◆ **Recorded information**:
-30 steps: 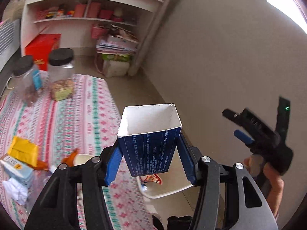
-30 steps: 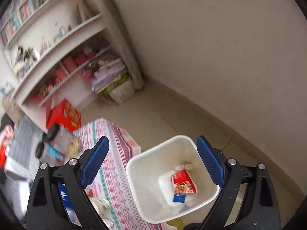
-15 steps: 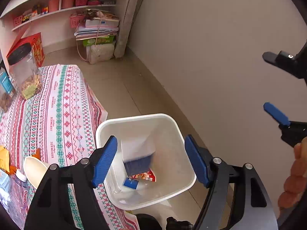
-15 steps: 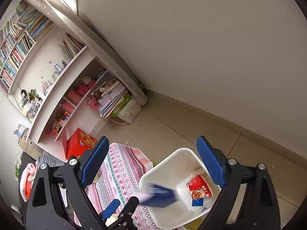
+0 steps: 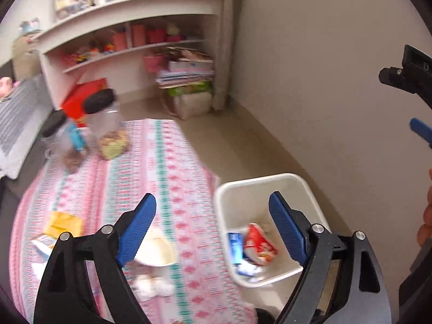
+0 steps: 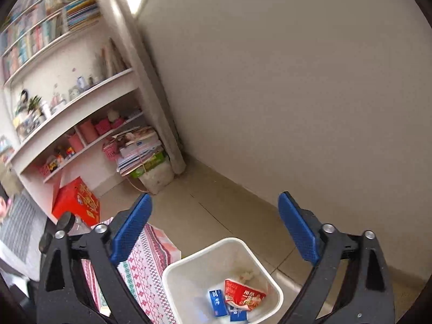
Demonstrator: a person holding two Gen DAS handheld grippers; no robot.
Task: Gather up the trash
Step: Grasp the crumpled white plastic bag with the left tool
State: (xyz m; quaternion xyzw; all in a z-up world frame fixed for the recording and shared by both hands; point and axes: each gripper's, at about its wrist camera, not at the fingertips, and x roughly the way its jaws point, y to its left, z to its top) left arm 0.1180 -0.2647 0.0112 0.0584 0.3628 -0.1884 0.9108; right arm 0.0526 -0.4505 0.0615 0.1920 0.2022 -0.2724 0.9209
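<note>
Dropped from the left gripper [image 5: 213, 226] a second ago, the dark blue open-topped carton [image 6: 217, 299] now lies in the white square plastic bin [image 6: 189, 267] beside the counter [image 5: 167, 162]. Both the left and right gripper [image 6: 214, 226] are opening, nothing between them.

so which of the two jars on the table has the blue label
The nearer, left jar, with brown contents; the other jar behind it holds yellowish snacks and shows no label.
</note>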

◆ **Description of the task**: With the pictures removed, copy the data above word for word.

◆ **Result of this exercise**:
-30 steps: 
-30 steps: 
-15 steps: 
-15 steps: 
+0 steps: 
+0 steps: 
Demonstrator: a person holding two Gen DAS handheld grippers; no robot.
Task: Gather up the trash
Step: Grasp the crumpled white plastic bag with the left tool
State: (xyz m; quaternion xyzw; all in a z-up world frame fixed for the recording and shared by both hands; point and axes: each gripper's, at about its wrist camera, not at the fingertips, and x roughly the way its jaws point, y to its left, z to its top) left arm 0.1180 -0.2647 0.0112 0.0584 0.3628 -0.1884 0.9108; right arm 0.0526 -0.4505 0.0615 0.1920 0.2022 -0.2724 0.9209
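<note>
Dropped from the left gripper [image 5: 213, 226] a second ago, the dark blue open-topped carton [image 6: 217, 299] now lies in the white square plastic bin [image 6: 189, 267] beside the counter [image 5: 167, 162]. Both the left and right gripper [image 6: 214, 226] are opening, nothing between them.

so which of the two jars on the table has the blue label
The nearer, left jar, with brown contents; the other jar behind it holds yellowish snacks and shows no label.
</note>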

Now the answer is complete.